From the Guidelines
No, a cervical spine radiculopathy does not always present with neck pain. While the most common clinical presentation is a combination of neck pain with pain in one arm accompanied by varying degrees of sensory or motor function loss in the affected nerve-root distribution 1, some patients may experience only arm pain, numbness, tingling, or weakness that radiates along the affected nerve root distribution without any neck discomfort. This occurs because radiculopathy specifically refers to the compression or irritation of a nerve root as it exits the spinal canal, and the symptoms manifest primarily in the areas supplied by that particular nerve.
Key Points to Consider
- The classic presentation includes radiating pain along a dermatomal pattern, sensory changes like numbness or paresthesias, motor weakness in corresponding muscle groups, and diminished reflexes.
- The absence of neck pain is particularly common in cases where the nerve compression is gradual or when the pathology primarily affects the nerve root without significant involvement of surrounding neck structures.
- A recent study assessing the positive predictive value of physical examination tests in the setting of a clinical history of cervical radiculopathy concluded there was limited evidence for a correlation between physical examination findings and MRI evidence of cervical nerve root compression 1.
Diagnostic Approach
- In the absence of red flag symptoms, imaging may not be required at the time of initial presentation 1, as spondylotic changes are commonly identified on radiographs and MRI in patients >30 years of age and correlate poorly with the presence of neck pain.
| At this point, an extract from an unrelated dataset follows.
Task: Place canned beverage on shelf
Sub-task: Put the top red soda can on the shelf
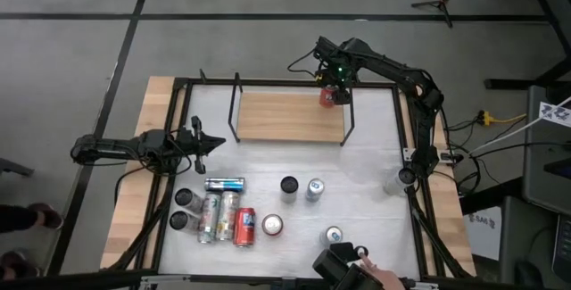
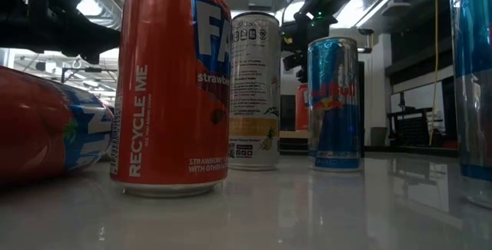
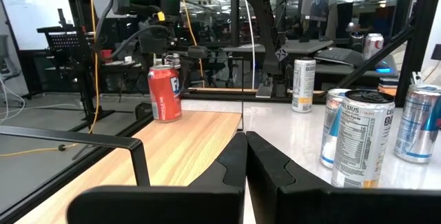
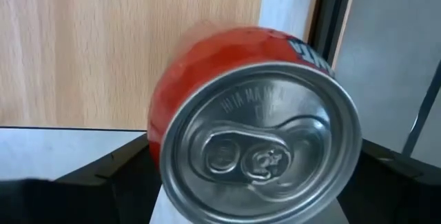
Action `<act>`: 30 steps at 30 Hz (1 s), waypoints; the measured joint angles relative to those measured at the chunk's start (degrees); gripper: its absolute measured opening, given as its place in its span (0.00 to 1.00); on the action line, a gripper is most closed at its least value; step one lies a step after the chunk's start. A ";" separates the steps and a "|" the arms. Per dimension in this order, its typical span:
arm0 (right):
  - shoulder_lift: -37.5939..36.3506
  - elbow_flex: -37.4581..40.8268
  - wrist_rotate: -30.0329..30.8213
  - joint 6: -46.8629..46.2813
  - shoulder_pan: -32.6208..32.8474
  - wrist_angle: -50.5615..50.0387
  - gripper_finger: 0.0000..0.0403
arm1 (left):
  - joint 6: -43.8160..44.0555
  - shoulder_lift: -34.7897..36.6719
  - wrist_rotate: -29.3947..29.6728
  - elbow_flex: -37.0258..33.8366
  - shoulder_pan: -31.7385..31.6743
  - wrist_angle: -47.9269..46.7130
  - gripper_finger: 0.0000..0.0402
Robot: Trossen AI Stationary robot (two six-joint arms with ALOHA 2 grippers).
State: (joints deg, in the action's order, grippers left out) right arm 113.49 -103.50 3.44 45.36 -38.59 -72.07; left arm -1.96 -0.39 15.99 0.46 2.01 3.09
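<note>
Left gripper [image 1: 217, 142]: fingers pressed together, nothing between them, hovering over the table's [image 1: 375, 169] left part, just left of the shelf's lower left corner; in its wrist view the closed fingers [image 3: 242, 156] pointed along the board. Can cluster, lower left of table: a blue can [image 1: 224, 184] on its side; below it two pale cans lying side by side [image 1: 219, 216]; a red can [image 1: 244, 227] lying next to them; two dark cans [image 1: 184, 199] upright at the cluster's left edge. Shelf [image 1: 285, 116]: light-wood board with black rod uprights at both ends, at the far middle of the table. Loose upright cans, mid-table: a red-topped can [image 1: 272, 226], a dark-topped can [image 1: 289, 185], a silver-topped can [image 1: 314, 188], another silver-topped one [image 1: 333, 235] nearer the front edge. Red can on shelf [image 1: 328, 95]: upright at the board's far right corner, beside the right upright. Right gripper [image 1: 335, 83]: directly above that can, fingers spread wide either side of it; its wrist view looked down on the can's silver lid [image 4: 265, 148], and contact between the fingers and the can's wall could not be told. Front edge, right of centre: a person's hand [image 1: 379, 277] next to dark equipment.
</note>
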 joint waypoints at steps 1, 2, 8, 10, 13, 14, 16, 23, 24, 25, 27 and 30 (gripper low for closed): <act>0.00 0.00 -0.13 0.00 0.00 0.00 0.87 | 0.00 -0.01 0.00 0.01 0.01 0.00 0.00; 0.00 0.00 -0.33 0.00 0.00 0.00 0.87 | 0.00 -0.01 0.00 0.00 -0.01 0.00 0.00; -0.07 -0.04 -0.52 0.00 0.00 0.00 0.87 | 0.00 -0.01 0.00 0.00 0.00 0.00 0.00; -0.08 -0.07 -0.52 -0.02 0.00 -0.01 0.87 | 0.00 0.00 0.01 0.01 0.00 0.00 0.00; -0.09 -0.09 -0.54 -0.02 0.00 -0.02 0.87 | 0.00 -0.01 0.00 0.00 0.01 0.00 0.00; -0.09 -0.09 -0.54 -0.03 0.00 -0.04 0.87 | 0.00 0.00 0.01 0.01 0.00 0.00 0.00; -0.09 -0.42 -0.60 -0.07 0.00 -0.83 0.87 | 0.00 0.00 0.00 -0.01 0.01 0.00 0.00; -0.15 -5.40 -1.51 -0.09 0.00 -6.00 0.87 | 0.00 0.00 0.00 0.01 0.01 0.00 0.00; -0.15 -6.34 -1.52 -0.09 0.00 -6.64 0.87 | 0.00 0.00 0.01 0.00 0.00 0.00 0.00; -0.15 -7.40 -1.52 -0.09 0.00 -7.49 0.87 | 0.00 -0.01 0.01 -0.01 -0.01 0.00 0.00; -0.17 -9.47 -1.51 -0.11 0.00 -8.46 0.87 | 0.00 -0.01 0.01 0.00 0.01 0.00 0.00; -0.17 -12.78 -1.50 -0.09 0.00 -10.20 0.87 | 0.00 -0.01 0.00 0.00 0.01 0.00 0.00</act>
State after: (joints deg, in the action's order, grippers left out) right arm 113.32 -116.29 1.93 45.28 -38.59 -82.27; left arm -1.96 -0.39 15.99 0.46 2.02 3.09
- Treatment approaches, including physical therapy, anti-inflammatory medications, and in some cases surgical intervention, should be based on the specific symptoms and underlying cause rather than assuming neck pain must be present for diagnosis.
Important Considerations for Management
- Most cases of acute cervical neck pain with radicular symptoms resolve spontaneously or with conservative treatment measures 1.
- Red flags that include trauma, malignancy, prior neck surgery, spinal cord injury, systemic diseases, suspected infection, history of intravenous drug use, intractable pain despite therapy, or tenderness to palpation over a vertebral body should be considered when evaluating a patient with cervical radiculopathy 1.
From the Research
Presentation of Cervical Spine Radiculopathy
- Cervical radiculopathy is a disease process marked by nerve compression from herniated disk material or arthritic bone spurs, typically producing neck and radiating arm pain or numbness, sensory deficits, or motor dysfunction in the neck and upper extremities 2.
- The clinical consequence of radiculopathy is arm pain or paresthesias in the dermatomal distribution of the affected nerve and may or may not be associated with neck pain and motor weakness 3.
- Pain is a common presenting symptom and may be accompanied by motor or sensory deficits in areas innervated by the affected nerve root 4.
Association with Neck Pain
- Cervical radiculopathy does not always present with neck pain, as the clinical presentation can vary and may include arm pain or paresthesias without neck pain 3, 4.
- While neck pain is a common symptom, the presence and severity of neck pain can vary among individuals with cervical radiculopathy 2, 5.
- A multimodal approach to treatment, including medications, physical therapy, and manipulation, may help alleviate neck discomfort and improve symptoms in patients with cervical radiculopathy 2, 4.